Transfer Learning Explained
A single most popular notion in deep learning states that it is not a good idea to train a deep neural network from scratch. Why is this notion?
Let’s say that you successfully trained a cat and dog classifier and got a fair performance on the unseen images of cats and dogs. In other words, your classifier can recognize cats and dogs at 99% accuracy. Later in few days, you want to train a horse/human classifier. You have a handful of images of horses and humans. What do you do? Is it possible to transfer the learned features of your first classifier into a new classifier?

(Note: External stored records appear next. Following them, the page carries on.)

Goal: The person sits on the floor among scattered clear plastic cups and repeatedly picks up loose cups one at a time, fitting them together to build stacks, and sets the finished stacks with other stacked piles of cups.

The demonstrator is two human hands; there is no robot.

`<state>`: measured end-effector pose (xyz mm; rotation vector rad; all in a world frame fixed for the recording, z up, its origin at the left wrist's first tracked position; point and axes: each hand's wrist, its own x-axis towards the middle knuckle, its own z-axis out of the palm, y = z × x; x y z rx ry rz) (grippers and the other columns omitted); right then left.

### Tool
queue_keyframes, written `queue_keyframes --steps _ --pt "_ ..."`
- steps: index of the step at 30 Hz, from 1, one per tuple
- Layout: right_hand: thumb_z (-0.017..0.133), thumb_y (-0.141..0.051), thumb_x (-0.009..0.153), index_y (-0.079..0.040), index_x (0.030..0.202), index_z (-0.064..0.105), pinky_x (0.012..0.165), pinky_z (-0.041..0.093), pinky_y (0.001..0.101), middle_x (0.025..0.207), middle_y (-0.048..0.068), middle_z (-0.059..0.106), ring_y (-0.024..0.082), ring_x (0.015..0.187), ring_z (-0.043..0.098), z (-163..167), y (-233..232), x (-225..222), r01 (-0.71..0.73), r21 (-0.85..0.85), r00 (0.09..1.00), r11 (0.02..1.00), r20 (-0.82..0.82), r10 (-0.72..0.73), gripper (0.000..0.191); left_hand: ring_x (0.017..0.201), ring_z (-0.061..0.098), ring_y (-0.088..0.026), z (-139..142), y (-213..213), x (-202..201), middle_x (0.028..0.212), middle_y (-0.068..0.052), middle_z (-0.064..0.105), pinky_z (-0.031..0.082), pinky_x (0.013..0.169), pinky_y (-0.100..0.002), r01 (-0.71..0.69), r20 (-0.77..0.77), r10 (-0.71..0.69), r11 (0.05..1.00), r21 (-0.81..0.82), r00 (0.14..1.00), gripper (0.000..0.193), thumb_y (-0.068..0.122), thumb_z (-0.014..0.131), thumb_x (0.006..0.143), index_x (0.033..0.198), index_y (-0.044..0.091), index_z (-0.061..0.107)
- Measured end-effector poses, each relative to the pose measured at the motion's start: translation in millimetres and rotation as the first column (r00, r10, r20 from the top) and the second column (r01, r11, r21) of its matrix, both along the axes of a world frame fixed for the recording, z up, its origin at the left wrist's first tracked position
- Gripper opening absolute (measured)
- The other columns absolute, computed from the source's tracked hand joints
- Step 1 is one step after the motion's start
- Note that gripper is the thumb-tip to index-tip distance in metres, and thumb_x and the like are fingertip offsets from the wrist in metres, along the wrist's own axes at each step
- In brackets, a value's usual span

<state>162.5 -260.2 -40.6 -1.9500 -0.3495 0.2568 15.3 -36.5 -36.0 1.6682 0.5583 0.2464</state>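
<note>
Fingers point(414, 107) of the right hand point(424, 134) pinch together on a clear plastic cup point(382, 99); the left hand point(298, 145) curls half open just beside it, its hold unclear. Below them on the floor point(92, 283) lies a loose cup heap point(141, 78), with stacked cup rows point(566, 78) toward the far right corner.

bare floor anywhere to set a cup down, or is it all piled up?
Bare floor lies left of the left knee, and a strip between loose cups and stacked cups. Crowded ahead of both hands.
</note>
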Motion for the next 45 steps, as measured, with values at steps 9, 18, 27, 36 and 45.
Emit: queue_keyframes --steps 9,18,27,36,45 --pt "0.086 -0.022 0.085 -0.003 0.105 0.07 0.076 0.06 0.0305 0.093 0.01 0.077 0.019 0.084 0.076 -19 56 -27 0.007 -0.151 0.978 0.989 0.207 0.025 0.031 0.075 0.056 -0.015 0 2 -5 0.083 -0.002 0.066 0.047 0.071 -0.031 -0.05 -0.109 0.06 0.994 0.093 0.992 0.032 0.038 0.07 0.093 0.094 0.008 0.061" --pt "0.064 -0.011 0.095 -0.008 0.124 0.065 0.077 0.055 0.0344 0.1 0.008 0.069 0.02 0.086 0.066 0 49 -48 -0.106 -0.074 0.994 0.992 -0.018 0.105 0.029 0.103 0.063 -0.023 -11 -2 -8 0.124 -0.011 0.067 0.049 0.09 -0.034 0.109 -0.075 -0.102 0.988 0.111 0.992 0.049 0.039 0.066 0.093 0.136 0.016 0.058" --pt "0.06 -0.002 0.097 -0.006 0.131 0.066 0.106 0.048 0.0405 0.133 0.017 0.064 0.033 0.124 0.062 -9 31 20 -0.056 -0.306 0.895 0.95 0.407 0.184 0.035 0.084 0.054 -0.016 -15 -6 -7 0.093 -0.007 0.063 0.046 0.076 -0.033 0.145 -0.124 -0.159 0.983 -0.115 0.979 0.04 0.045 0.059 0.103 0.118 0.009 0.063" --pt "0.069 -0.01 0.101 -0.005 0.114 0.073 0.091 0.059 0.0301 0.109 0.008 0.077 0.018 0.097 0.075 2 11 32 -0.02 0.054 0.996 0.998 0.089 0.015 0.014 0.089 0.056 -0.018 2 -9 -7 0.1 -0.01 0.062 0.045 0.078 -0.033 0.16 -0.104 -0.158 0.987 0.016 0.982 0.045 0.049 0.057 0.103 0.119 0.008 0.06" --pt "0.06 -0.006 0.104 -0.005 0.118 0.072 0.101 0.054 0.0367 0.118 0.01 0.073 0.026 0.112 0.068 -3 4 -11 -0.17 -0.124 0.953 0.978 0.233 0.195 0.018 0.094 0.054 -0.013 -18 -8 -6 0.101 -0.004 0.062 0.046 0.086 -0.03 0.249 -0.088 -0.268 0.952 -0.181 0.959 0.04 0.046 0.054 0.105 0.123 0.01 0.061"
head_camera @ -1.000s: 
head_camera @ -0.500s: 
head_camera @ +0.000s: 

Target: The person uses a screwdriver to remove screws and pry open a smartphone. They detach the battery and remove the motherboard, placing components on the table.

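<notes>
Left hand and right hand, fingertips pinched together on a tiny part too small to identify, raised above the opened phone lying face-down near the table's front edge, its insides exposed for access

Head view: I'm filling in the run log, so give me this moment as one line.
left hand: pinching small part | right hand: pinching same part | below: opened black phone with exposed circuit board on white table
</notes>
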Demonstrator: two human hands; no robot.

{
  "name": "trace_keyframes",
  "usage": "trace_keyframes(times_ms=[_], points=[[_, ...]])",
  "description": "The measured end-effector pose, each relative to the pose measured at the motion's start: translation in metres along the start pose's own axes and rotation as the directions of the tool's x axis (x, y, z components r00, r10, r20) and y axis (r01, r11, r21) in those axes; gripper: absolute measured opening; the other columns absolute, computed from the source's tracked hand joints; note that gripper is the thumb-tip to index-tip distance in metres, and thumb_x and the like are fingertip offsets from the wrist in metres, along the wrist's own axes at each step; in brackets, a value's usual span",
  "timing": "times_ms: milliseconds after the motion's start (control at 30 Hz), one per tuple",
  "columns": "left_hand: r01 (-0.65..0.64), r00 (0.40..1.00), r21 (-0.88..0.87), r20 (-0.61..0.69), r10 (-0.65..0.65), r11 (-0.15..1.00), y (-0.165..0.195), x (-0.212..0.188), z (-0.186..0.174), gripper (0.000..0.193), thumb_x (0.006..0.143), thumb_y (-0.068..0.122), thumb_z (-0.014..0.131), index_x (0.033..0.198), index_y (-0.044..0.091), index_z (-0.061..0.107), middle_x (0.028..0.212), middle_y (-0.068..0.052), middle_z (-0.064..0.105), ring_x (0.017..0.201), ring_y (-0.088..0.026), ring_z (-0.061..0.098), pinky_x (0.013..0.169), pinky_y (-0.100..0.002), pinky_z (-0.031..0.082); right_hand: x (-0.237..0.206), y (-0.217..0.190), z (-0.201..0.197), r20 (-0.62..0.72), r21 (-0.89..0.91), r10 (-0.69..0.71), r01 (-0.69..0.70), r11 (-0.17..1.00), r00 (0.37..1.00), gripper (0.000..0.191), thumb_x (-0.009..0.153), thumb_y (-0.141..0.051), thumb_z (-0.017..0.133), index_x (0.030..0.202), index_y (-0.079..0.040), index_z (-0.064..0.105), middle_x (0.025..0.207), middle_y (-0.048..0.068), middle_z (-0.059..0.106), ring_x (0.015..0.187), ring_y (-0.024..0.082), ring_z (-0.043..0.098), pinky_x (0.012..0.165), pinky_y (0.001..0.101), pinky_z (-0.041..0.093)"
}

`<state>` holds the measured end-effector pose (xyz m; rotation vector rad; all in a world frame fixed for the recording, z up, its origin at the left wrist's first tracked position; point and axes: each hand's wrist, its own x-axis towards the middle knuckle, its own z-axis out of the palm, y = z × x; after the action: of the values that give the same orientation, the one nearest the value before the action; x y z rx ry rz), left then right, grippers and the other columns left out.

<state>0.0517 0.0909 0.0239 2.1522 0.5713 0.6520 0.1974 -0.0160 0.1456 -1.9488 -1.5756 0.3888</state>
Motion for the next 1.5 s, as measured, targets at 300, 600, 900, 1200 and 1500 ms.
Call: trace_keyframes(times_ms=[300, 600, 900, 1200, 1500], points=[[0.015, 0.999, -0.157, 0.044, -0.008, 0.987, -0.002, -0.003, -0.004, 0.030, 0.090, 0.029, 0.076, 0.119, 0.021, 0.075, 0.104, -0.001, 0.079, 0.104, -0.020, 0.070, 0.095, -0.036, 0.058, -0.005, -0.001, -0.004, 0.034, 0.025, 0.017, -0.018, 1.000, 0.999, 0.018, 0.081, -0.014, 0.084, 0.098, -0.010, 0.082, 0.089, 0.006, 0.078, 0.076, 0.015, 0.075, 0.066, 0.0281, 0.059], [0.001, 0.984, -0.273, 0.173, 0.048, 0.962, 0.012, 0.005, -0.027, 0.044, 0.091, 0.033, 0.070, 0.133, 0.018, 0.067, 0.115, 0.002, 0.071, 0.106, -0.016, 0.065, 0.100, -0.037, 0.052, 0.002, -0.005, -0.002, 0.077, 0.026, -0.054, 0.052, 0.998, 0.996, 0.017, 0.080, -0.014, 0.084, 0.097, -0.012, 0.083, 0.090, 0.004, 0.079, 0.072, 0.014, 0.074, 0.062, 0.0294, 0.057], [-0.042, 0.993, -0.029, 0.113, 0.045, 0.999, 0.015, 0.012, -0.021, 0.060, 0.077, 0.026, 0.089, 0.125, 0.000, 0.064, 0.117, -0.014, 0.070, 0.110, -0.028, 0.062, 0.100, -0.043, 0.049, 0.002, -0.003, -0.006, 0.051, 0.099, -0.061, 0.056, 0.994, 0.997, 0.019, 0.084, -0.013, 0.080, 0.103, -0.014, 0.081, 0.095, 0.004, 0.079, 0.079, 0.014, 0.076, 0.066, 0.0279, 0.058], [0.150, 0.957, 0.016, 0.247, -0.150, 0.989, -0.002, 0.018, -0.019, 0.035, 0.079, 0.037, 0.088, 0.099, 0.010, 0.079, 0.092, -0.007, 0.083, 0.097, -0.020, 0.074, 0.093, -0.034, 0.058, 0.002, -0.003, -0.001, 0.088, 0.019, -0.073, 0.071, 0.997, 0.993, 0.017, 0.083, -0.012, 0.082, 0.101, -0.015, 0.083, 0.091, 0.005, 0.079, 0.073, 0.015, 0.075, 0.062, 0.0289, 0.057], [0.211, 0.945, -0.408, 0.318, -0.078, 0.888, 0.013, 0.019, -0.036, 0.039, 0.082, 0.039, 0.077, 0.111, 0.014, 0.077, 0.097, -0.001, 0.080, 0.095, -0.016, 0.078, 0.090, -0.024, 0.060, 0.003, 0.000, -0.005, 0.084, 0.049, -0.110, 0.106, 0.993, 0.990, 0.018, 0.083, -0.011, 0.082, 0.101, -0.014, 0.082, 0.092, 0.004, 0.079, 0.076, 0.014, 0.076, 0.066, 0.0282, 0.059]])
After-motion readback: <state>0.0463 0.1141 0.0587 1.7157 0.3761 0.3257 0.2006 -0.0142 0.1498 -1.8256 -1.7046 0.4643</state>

The answer is yes. A model trained to recognize cats and dogs can be modified to be used for recognizing horses or humans. The first layers of the first classifier hold the low-level features such as edges and lines while the latter layers hold the high-level features (face, nose, ear…) which means you can reuse these learned features of the first layers without causing any problem.
That being said, transfer learning is a technique used in deep learning in which a model developed to perform a given task is used for another task.
Why Transfer Learning?
There are up to 3 reasons to do transfer learning in deep neural networks:
- The amount of datasets used to train the deep neural networks is huge and without such big data, the performance of the network is very bad. Transferring learned features (from a model trained on big datasets) allows us to get fair performance on the small datasets.
- The amount of computing resources used to train deep neural networks is huge. By using the pretrained networks and freezing the top layers, we reduce the training time and thus improving the performance.
- Leveraging novelties and state of the art models. Transfer learning allows us to take advantage of state of the art models and researches by introducing these models into the task at hand. These include ResNet, VGG, Inception, Xception, MobileNet,etc..
Typical flow of Transfer learning in practice
The following are the typical steps to do transfer learning:
- Initializing the primary model (often a pretrained model) and weights
- Freezing the layers of the primary model
- Creating the new model and stacking the classification layer to the lower layers of the primary model.
- Training the new model
- Evaluating, and improving (or finetuning) the new model
Most deep learning frameworks such as TensorFlow, Keras, and PyTorch have the option to initialize the pretrained models with their weights easily so you can focus on adding latter layers to build a new model and improving it as well.
For example, below is how you can load a MobileNet model in TensorFlow. In this case, a MobileNet model acts as a base or a primary model.
primary_model=tf.keras.applications.MobileNetV2(
input_shape=(224, 224, 3),
include_top=False,
weights="imagenet",
classifier_activation="softmax"
)
To recap, transfer learning gives us the ability to take advantage of open-source models by reusing them into the task at hand!
Until Next Time, Stay Deep!!